Sosyal medya, gençlerin hayatında önemli bir yere sahip olmaya devam ediyor. Özellikle video içerikleri, gençlerin kendilerini ifade etme biçimlerinden biri haline geldi. Ancak bu durum, daha önce benzeri görülmemiş tehlikelerin de kapısını aralıyor. Son günlerde sosyal medya fenomeni olma hayaliyle tehlikeli davranışlar sergileyen gençler, bu uğurda hayatlarını riske atmaya başladı. Bu haber, tehlikeli video çekimlerinin peşinden koşan gençlerin serüvenini ve bunun getirdiği sonuçları gün yüzüne çıkarıyor.

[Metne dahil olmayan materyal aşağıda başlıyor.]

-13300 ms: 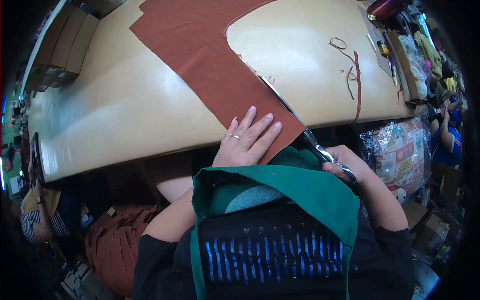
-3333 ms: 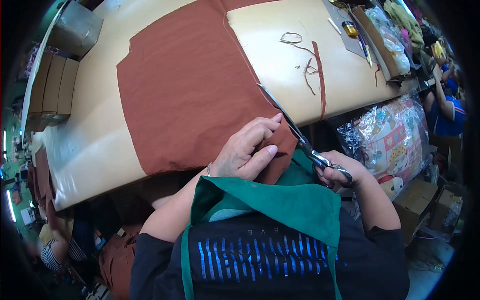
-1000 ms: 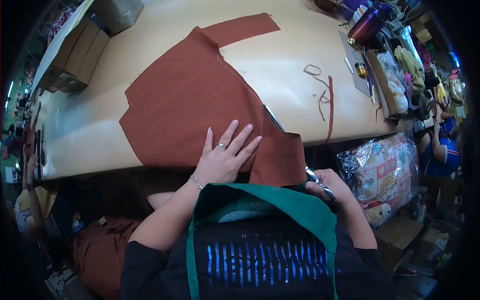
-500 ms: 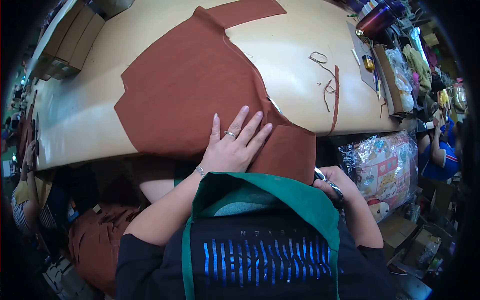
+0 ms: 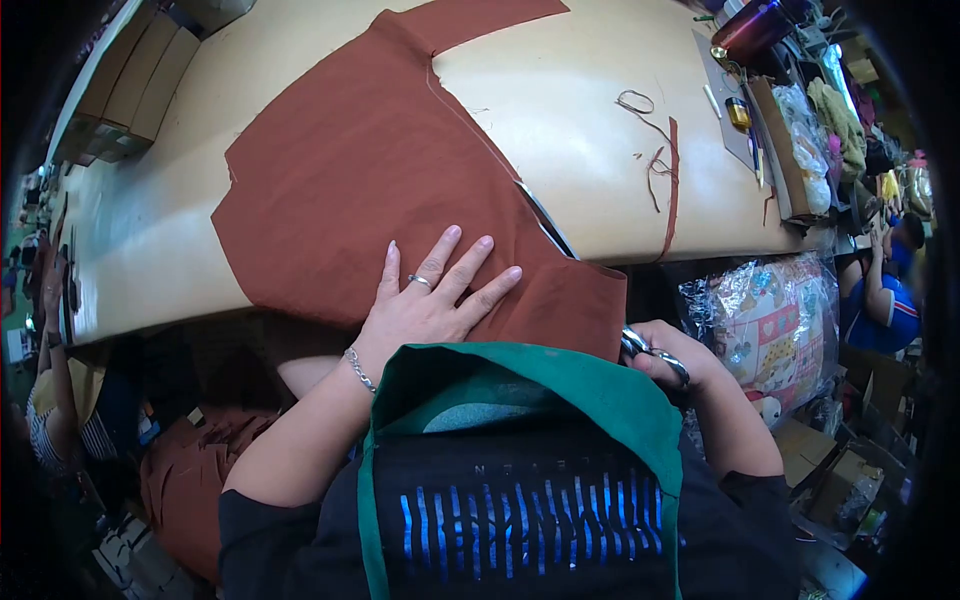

Günümüzde gençler, sosyal medya platformlarında etkileşim almak ve daha fazla takipçi kazanmak amacıyla sürekli yeni ve ilginç içerikler üretmenin yollarını arıyor. Ancak bu arayış bazen tehlikeli boyutlara ulaşabiliyor. Güvenli sınırları aşarak yapılan video çekimleri, gençlerin hayatını tehlikeye atabiliyor. Özellikle "challenge" adı verilen viral akımlar, gençleri riskli davranışlar sergilemeye itiyor. Kimi zaman yüksekten atlama, kimi zaman da tehlikeli objelerle yapılan gösteriler, onların dikkatini çekmek için kullandıkları yollar haline geldi. Ancak bu durumun bedeli, bazen ağır olabiliyor.
Örneğin, sosyal medyada viral olan "denizden kayalık üzerinden atlama" challenge'ı, birçok gencin yaralanmasına sebep oldu. Bu tür olaylar, sosyal medyanın gençler üzerindeki etkisini daha da belirgin hale getiriyor. Videolar aracılığıyla elde edilen tıklama oranları ve 'like' sayıları, gençlerin konfor sınırlarını zorlamasına ve yaşamsal riskler almasına neden oluyor. Sadece takipçi kazanma arzusu değil, aynı zamanda "trend" olma kaygısı, gençlerin düşünmeden hareket etmesine yol açıyor.
Birçok aile için sosyal medya, çocukları üzerinde olumsuz etkiler yarattığına dile getirdikleri bir mecra haline geldi. Gençlerin, sosyal medya önünde sergilenen hayatlar üzerinden bir kıyaslama yaparak kendilerini yetersiz hissettikleri biliniyor. Bu duygular, gençleri daha fazla ilgi çekmek için tehlikeli içerikler üretmeye yönlendiriyor. Ailelerin bu durumu gözlemlemesi ve gençlere bu akımların ne denli tehlikeli olduğunu anlatması büyük önem taşıyor. Eğitimciler ve psikologlar, ailelerin bu tür içeriklere karşı duyarlı olmalarını öneriyor.
Bunun yanı sıra sosyal medya platformlarının da bu tür içeriklere karşı daha dikkatli olması gerektiği görülüyor. Zira, sosyal medya devleri, kullanıcılarının güvenliği için çeşitli önlemler almalı. Bu tür tehlikeli içerikler, platformlarda daha hızlı bir şekilde tespit edilmeli ve kaldırılmalı. Aksi takdirde, gençlerin hayatları tehlikeye girmeye devam edecek ve bununla birlikte sosyal medyaya olan güven azalacaktır.
Sonuç olarak, sosyal medya çağında, gençlerin hayatını riske atarak fenomen olma çabaları, hem bireysel hem de toplumsal açıdan ciddi bir sorun teşkil ediyor. Tekrar ifade etmekte fayda var ki, sosyal medya her ne kadar eğlenceli ve bilgilendirici bir ortam sunuyor olsa da, dikkat edilmesi gereken pek çok risk barındırıyor. Ailelerin, okulların ve sosyal medya platformlarının bu konudaki sorumluluğunu unutmaması gerekiyor.
Unutulmamalıdır ki, hayat bir video içerik kadar kısa ve basit değil; gerçekler, çoğu zaman acı sonuçlar doğurabilir. Gençlerin ve onların çevresindekilerin, sosyal medyanın etkisi altında dikkatli ve bilinçli bir şekilde hareket etmeleri, hem kendi gelecekleri hem de sosyal çevreleri açısından büyük önem taşımaktadır.